Magic : The Dreamers


Jamais si bien desservi que par soi-même, dommage pour Goldman…


We live, as we dream – alone.

Conrad, Heart of Darkness

Dans Magic (Richard Attenborough, 1978), on passe de Lenny (Bob Fosse, 1974) à La Maison du lac (Mark Rydell, 1981). Dans Magic, presque rien ne se passe, ni dépasse, on aperçoit, toutefois, le sein droit d’Ann-Margret (Le Kid de Cincinnati, Norman Jewison, 1965 ou Tommy, Ken Russell, 1975), Burgess Meredith (Rocky, John G. Avildsen, 1976 ou La Sentinelle des maudits, Michael Winner, 1977) se fait casser la tête par une marionnette et Ed Lauter (King Kong, John Guillermin ou Complot de famille, Alfred Hitchcock, 1976) poignarder par un pantin, donc double assassin. Dans Magic, Anthony Hopkins pique une crise mutique, devant un pénible public, se réinvente en ventriloque à succès, ensuite exilé du côté des Catskills, monologue molto en mode schizo, une année après l’endeuillé Audrey Rose (Robert Wise, 1977), idem éclairé par Victor J. Kemper. Dans Magic, le romancier-scénariste William Goldman (Butch Cassidy et le Kid, George Roy Hill, 1969, Les Femmes de Stepford, Bryan Forbes, 1975 ou Marathon Man, John Schlesinger, 1976) semble se souvenir de Au cœur de la nuit (Alberto Cavalcanti, Charles Crichton, Basil Dearden, Robert Hamer, 1945) et de La Poupée diabolique (Lindsay Shonteff, 1964). Dans Magic, Richard Attenborough, lui-même acteur estimable (La Grande Évasion, John Sturges, 1963 ou La Canonnière du Yang-Tsé, Robert Wise, 1966), en dirige quatre remarquables. Produit par Joseph E. Levine (Le Mépris, Jean-Luc Godard, 1963), musiqué par Jerry Goldsmith (La Planète des singes, Franklin J. Schaffner, 1968, Chinatown, Roman Polanski, 1974 ou La Malédiction, Richard Donner, 1976), Magic mérite-t-il son exhumation ? Disons oui et non, car malgré tous les talents précités, il ne surprend, ne passionne, ni ne s’anime jamais, hélas.

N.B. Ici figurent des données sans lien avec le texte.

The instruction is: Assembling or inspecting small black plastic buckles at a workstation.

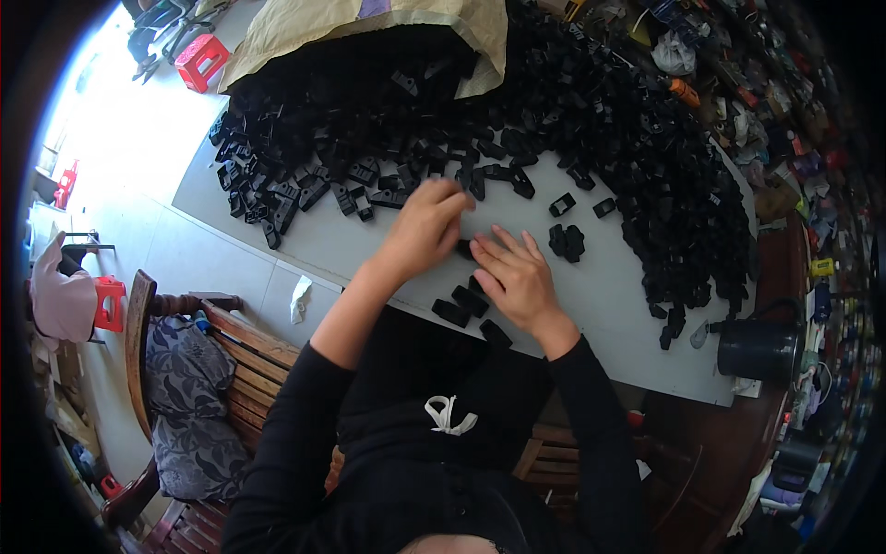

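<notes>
Over the front half of the table (591, 314), my left hand (426, 226) has its fingers curled together, slightly smeared by motion. Whatever it may hold is hidden. Close beside it, my right hand (519, 279) lies low with fingers stretched and apart. Its fingertips touch a small black plastic part (465, 248), mostly covered by the hand. Nearer the front edge lie several loose black parts (451, 312). Beyond my left hand, black slotted plastic pieces (365, 171) spread out from a larger heap.
A large tan sack (305, 28) opens onto the heap at the back. Another dense pile of black parts (678, 203) covers the right side. A black mug-like container (759, 349) stands at the right edge. A wooden bench (245, 374) with grey patterned cushions (189, 360) is at the left.
</notes>
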`<state>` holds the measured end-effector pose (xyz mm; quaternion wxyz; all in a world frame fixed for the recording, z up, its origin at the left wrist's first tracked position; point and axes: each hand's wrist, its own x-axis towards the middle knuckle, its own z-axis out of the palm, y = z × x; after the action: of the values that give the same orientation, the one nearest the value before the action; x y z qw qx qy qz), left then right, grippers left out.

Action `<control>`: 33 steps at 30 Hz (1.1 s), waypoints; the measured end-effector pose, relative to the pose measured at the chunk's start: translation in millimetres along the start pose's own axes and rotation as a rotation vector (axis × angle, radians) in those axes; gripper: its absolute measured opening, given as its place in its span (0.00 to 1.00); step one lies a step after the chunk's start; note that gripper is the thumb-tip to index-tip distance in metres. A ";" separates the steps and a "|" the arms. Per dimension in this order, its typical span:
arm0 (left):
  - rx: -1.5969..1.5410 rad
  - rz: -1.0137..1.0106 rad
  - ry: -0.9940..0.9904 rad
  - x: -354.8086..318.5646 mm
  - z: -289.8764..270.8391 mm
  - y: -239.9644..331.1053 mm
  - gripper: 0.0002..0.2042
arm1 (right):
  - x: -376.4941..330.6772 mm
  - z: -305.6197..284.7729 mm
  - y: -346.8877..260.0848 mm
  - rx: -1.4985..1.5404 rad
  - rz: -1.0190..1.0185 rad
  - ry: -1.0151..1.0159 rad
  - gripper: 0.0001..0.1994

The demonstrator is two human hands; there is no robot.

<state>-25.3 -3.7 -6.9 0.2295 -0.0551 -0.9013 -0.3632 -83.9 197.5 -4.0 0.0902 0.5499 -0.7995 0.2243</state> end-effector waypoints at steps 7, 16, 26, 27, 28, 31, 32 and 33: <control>0.542 -0.047 0.167 31.6 16.8 -13.8 0.11 | 70.0 14.8 33.7 0.041 0.040 0.163 0.16; 0.394 -0.053 0.015 15.2 12.1 3.8 0.08 | 27.4 11.3 31.1 0.201 0.295 0.059 0.11; 0.351 -0.155 -0.088 8.7 8.3 7.9 0.14 | 28.9 -2.4 20.2 0.399 0.347 0.162 0.17; 0.326 -0.154 -0.100 9.2 8.0 8.0 0.14 | 32.8 -0.9 20.1 0.373 0.219 0.183 0.16; 0.301 -0.152 -0.111 9.8 7.7 8.0 0.15 | 36.1 1.2 19.8 0.372 0.220 0.186 0.16; 0.298 -0.166 -0.131 8.5 7.6 6.3 0.15 | 41.8 6.9 17.9 0.265 0.041 0.147 0.13; 0.297 -0.165 -0.131 8.7 8.0 5.7 0.15 | 42.9 7.4 16.6 0.239 0.018 0.168 0.12; 0.299 -0.165 -0.137 8.5 7.4 5.1 0.15 | 43.9 8.0 15.6 0.214 -0.007 0.190 0.10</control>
<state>-34.3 4.5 -4.6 0.1427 0.0294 -0.9602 -0.2381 -114.0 161.6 2.1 0.1069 0.5354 -0.7570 0.3590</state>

Filmé de manière professionnelle et impersonnelle, Magic manque aussi de délicatesse, de finesse. Passé de la lumière à l’obscurité, au propre, au figuré, ceci dès la première scène, le mentor magicien Merlin ne va pas bien, « Corky » se fera fissa phagocyter par « Fats », ce que souligne un explicite travelling, où leurs profils se remplacent. Si Psychose (Hitchcock, 1960), via une coda didactique, établissait un érudit diagnostic, à destination du spectateur (im)patient, Magic esquisse à peine un piteux passé, petit pèlerinage en taxi compris, au pays des spectres obsolètes et de la pluie infinie. De retour ici, chez lui, l’homme timide et solitaire va vite renouer avec hier, vivre les « trois meilleures choses de sa vie » – merci aux trois fois au lit de l’impeccable Peggy. Mais l’amour de jeunesse, lui-même mal marié, torts partagés, possède un rival de (petite) taille, en la personne de l’alter ego phallo, peu porté sur les imprésarios à cigare et les époux à bonnet. Ancien dramaturge, Goldman s’auto-adapte et délivre une sorte de pièce de théâtre, sise en plein air, à la tonalité à la fois ironique et tragique, carburant davantage au « Ça » qu’à l’abracadabra, quoique, puisque exit le fantastique, en dépit d’un plan troublant, d’yeux indépendants en mouvement, et bienvenue à l’étude dite psychologique, digne d’un cas classé clinique, in extremis conclue par un suicide miroité, comme auparavant chez Edgar Allan Poe (William Wilson) ou Oscar Wilde (Le Portrait de Dorian Gray), autres spécialistes, très supérieurs, de la séparation à l’intérieur. Trop scolaire, pas assez mortifère, Magic se voudrait un ouvrage adulte, au sérieux tumulte, alors qu’il relève de la dramatique asthmatique, au romantisme superficiel. Demeure, néanmoins, une amicale mélancolie, oui.